**Assigned task:**
Among the lines of the material below, count those with the string "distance". Give the number alone.

Top of Information supplied

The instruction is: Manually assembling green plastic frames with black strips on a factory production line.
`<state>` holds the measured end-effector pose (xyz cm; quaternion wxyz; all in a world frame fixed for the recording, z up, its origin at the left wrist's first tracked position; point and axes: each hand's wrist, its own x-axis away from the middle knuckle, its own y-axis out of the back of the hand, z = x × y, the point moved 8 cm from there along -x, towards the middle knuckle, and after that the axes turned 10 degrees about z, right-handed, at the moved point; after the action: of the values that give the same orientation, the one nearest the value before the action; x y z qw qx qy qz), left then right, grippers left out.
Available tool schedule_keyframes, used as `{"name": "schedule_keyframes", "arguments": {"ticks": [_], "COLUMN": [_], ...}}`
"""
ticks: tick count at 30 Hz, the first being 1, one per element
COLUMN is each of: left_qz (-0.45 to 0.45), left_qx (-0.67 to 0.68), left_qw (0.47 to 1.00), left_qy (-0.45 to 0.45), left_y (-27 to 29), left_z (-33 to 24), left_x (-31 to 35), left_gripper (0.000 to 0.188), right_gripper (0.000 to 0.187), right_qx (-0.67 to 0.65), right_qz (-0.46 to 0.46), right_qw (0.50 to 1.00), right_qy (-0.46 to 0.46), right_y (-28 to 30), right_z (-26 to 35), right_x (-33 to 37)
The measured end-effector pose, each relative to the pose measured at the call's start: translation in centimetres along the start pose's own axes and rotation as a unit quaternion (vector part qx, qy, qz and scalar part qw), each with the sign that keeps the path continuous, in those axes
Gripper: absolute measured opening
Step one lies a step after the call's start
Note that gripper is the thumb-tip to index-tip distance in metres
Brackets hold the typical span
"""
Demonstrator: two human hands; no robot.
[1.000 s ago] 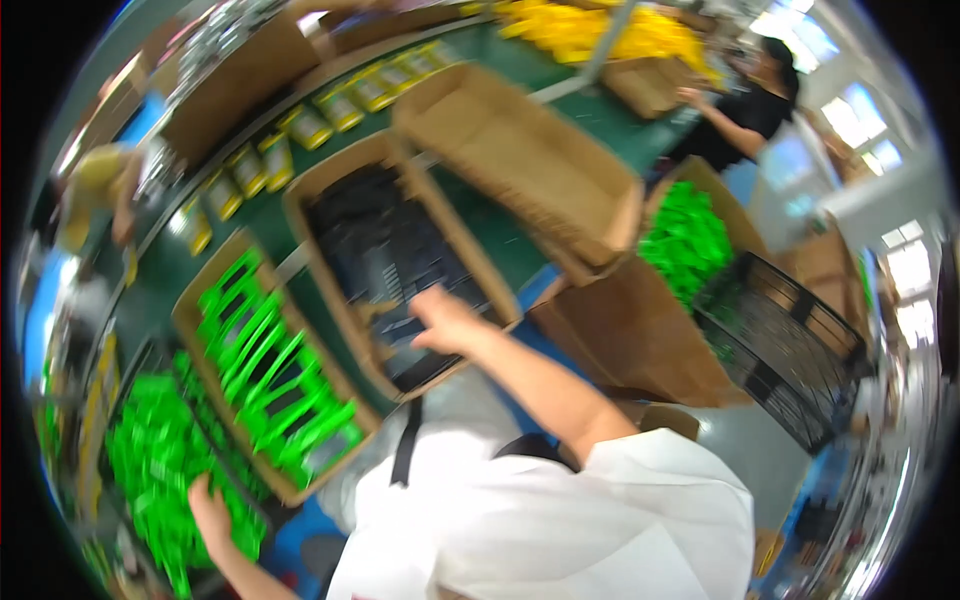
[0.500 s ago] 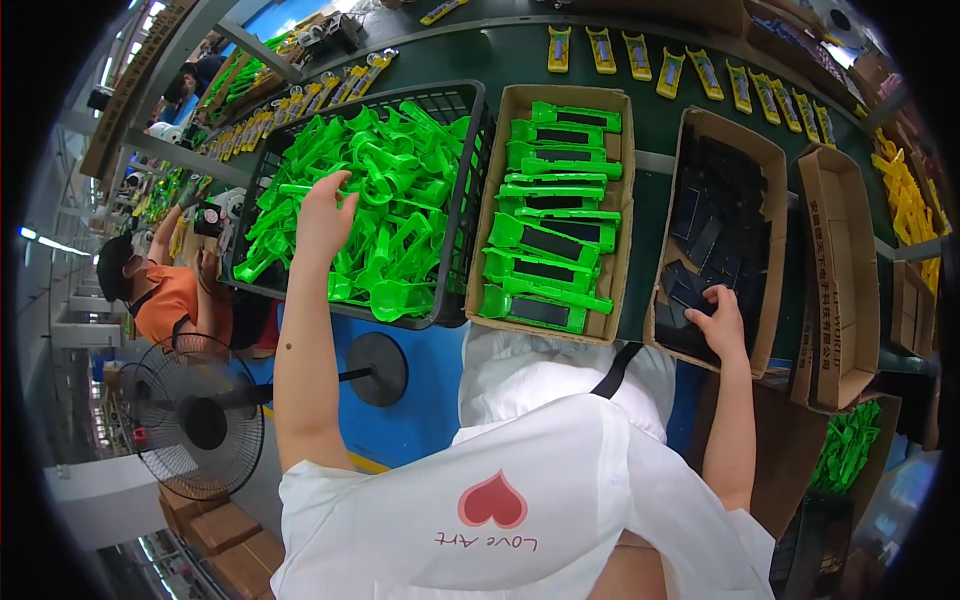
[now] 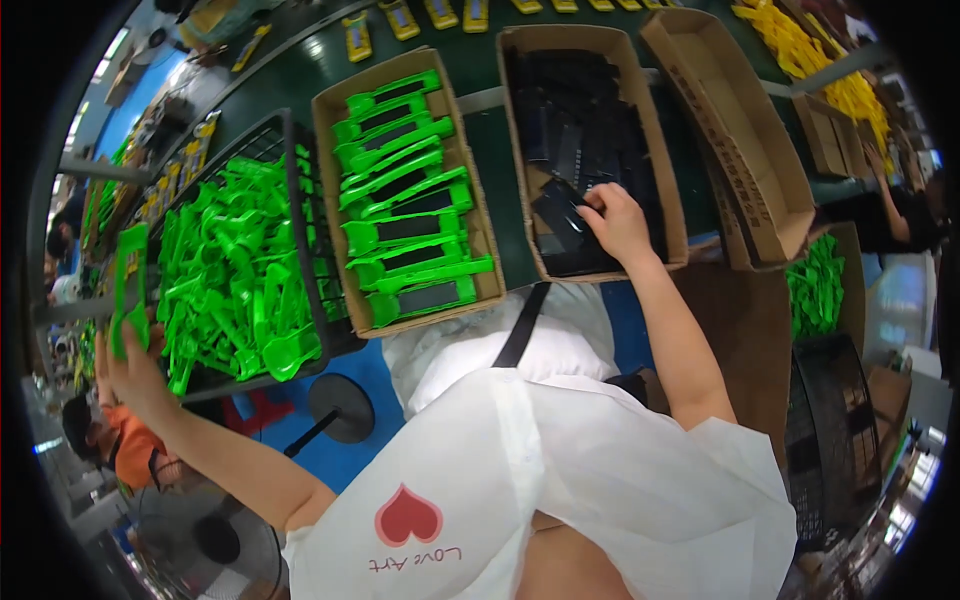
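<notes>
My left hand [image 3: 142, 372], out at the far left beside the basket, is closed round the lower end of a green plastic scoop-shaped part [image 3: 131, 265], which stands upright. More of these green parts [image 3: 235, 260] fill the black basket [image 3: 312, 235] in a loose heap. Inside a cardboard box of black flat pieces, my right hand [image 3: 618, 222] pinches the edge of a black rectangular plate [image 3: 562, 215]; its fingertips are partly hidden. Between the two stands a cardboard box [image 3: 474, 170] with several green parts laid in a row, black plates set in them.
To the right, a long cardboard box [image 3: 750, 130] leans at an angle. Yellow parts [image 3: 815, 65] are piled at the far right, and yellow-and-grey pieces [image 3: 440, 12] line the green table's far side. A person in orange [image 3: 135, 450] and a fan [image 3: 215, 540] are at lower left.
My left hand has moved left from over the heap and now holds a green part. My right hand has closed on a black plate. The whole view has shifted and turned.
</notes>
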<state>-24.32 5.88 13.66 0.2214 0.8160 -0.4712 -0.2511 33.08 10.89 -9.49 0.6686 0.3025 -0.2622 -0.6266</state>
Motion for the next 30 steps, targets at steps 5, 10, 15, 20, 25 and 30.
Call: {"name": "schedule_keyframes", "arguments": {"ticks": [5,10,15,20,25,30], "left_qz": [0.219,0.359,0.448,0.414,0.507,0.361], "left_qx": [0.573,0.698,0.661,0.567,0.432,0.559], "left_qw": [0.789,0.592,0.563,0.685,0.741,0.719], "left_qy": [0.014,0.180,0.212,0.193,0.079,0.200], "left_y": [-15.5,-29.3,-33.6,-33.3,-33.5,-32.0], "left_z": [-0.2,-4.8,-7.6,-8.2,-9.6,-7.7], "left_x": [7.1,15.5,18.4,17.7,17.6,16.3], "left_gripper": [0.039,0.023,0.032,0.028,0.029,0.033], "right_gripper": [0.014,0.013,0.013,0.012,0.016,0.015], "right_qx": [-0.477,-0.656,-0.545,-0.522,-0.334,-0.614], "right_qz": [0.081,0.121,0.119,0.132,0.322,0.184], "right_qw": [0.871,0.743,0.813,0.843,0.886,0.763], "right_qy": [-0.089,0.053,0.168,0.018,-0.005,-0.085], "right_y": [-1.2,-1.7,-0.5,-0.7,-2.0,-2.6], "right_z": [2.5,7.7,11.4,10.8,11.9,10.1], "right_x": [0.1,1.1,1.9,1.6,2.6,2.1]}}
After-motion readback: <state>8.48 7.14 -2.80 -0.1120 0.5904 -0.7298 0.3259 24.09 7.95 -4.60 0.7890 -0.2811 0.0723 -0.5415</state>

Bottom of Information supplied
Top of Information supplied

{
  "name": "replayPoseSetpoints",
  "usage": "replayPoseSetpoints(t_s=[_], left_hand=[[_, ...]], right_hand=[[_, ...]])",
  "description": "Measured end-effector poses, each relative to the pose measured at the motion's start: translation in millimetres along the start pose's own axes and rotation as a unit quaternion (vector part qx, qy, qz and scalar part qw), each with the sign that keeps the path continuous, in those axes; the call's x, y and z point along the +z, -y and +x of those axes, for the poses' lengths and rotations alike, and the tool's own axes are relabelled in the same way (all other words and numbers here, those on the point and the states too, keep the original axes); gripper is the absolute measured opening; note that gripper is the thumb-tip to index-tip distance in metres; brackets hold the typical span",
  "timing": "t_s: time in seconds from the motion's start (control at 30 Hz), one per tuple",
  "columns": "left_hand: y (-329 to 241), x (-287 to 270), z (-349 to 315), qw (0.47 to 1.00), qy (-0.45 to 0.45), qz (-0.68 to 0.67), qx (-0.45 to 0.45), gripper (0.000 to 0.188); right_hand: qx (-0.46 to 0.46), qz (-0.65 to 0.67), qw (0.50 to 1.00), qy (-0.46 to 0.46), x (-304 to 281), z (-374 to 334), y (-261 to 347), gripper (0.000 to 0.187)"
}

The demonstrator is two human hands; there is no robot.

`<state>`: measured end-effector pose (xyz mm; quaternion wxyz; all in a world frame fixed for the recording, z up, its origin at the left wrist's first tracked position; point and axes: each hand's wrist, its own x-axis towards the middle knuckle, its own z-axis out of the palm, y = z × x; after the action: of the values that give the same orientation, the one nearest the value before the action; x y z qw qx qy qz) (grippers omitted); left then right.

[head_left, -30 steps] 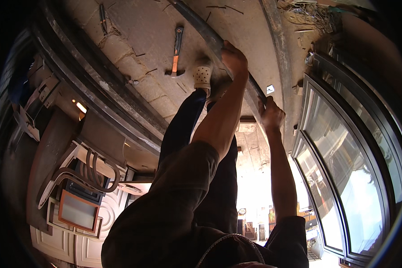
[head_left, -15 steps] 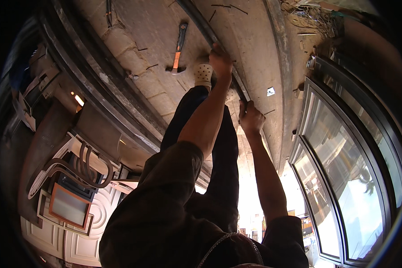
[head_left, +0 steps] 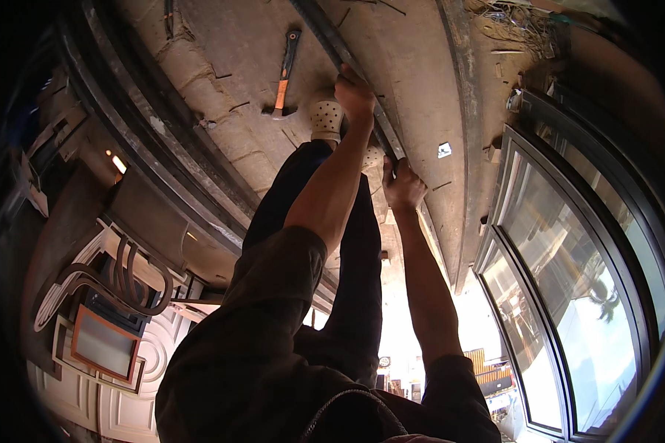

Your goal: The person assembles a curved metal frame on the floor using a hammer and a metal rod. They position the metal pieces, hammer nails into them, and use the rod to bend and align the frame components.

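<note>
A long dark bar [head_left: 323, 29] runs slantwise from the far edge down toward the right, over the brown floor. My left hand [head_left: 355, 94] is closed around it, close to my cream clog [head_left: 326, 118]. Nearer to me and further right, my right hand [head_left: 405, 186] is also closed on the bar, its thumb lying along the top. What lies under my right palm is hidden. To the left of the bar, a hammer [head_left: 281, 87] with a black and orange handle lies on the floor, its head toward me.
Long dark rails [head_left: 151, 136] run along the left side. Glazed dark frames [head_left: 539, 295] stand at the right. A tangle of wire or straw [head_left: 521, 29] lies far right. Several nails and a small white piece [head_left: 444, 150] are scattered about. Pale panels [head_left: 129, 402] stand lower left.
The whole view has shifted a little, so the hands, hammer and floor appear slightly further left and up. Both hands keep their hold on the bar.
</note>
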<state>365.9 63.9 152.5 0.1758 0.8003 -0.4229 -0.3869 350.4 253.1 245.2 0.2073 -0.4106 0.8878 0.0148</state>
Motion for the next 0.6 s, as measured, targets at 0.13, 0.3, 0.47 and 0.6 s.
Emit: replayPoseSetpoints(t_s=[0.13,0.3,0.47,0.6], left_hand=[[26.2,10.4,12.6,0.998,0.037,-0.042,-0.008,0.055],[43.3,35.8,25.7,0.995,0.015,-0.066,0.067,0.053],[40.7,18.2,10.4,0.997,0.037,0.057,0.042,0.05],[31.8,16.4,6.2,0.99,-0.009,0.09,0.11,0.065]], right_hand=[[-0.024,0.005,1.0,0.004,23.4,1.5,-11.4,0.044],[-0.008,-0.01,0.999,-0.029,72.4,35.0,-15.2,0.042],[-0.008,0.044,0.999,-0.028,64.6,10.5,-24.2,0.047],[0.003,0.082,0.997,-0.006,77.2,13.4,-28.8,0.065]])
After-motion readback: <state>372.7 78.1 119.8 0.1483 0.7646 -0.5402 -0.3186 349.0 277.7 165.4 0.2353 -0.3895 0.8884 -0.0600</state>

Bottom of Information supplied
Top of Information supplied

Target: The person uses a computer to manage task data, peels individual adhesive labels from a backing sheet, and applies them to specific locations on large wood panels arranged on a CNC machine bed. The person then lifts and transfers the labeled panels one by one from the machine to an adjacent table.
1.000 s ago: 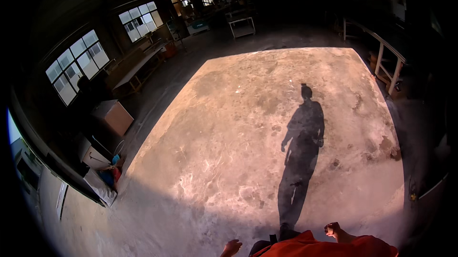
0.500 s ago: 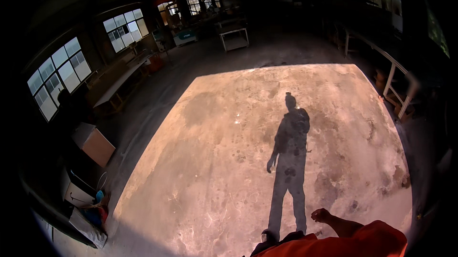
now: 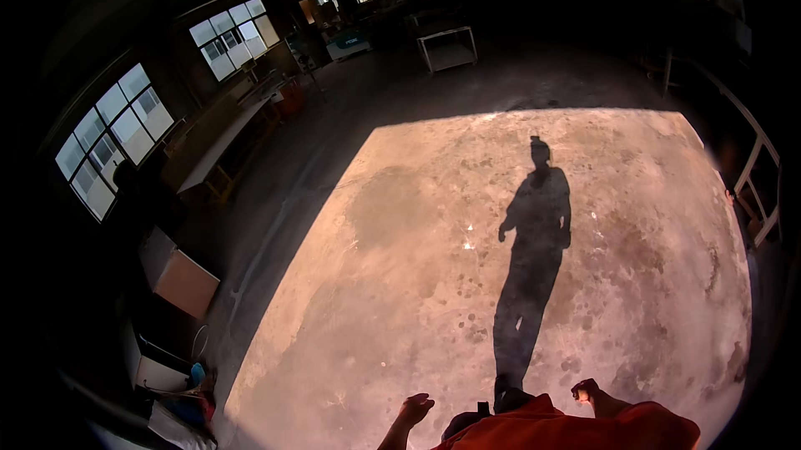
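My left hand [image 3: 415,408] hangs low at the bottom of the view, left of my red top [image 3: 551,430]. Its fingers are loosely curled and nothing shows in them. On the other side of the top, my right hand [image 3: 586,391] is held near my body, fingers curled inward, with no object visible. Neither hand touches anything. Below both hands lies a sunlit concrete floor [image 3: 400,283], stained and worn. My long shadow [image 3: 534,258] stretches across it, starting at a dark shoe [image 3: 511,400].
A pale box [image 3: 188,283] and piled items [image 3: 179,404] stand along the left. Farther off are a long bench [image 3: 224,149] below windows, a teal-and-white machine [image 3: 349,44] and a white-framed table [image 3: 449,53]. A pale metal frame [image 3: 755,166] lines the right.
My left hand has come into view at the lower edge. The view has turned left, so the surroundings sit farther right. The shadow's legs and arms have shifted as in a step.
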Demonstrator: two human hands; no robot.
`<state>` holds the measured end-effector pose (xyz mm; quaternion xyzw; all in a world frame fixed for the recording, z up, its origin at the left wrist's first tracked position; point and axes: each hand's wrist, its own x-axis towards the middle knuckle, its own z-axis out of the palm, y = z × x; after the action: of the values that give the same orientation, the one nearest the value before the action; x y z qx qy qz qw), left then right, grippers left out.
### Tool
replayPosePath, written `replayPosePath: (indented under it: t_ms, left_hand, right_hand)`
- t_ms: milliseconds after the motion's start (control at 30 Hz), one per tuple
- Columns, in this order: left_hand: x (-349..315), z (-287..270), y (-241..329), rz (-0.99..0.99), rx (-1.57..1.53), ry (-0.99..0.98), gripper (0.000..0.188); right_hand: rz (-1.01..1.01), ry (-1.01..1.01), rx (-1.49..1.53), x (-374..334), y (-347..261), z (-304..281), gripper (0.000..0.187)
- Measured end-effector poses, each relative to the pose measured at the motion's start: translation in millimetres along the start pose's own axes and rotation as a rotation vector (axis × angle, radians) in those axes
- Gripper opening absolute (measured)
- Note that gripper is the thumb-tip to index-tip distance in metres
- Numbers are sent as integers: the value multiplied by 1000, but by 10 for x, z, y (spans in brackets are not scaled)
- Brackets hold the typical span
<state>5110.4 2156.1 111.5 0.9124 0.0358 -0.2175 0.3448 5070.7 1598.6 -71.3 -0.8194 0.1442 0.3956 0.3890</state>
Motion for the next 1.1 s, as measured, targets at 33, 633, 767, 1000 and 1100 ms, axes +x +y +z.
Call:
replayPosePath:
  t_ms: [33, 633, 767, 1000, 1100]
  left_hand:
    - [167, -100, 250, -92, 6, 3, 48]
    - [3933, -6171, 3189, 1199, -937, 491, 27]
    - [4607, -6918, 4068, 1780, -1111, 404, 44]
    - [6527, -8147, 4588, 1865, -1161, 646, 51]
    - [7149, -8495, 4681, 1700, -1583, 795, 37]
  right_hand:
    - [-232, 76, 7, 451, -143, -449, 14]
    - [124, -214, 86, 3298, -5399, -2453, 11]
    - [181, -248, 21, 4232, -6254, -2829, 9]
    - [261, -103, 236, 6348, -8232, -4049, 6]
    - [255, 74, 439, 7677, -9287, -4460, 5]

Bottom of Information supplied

**Solution to the problem:**
3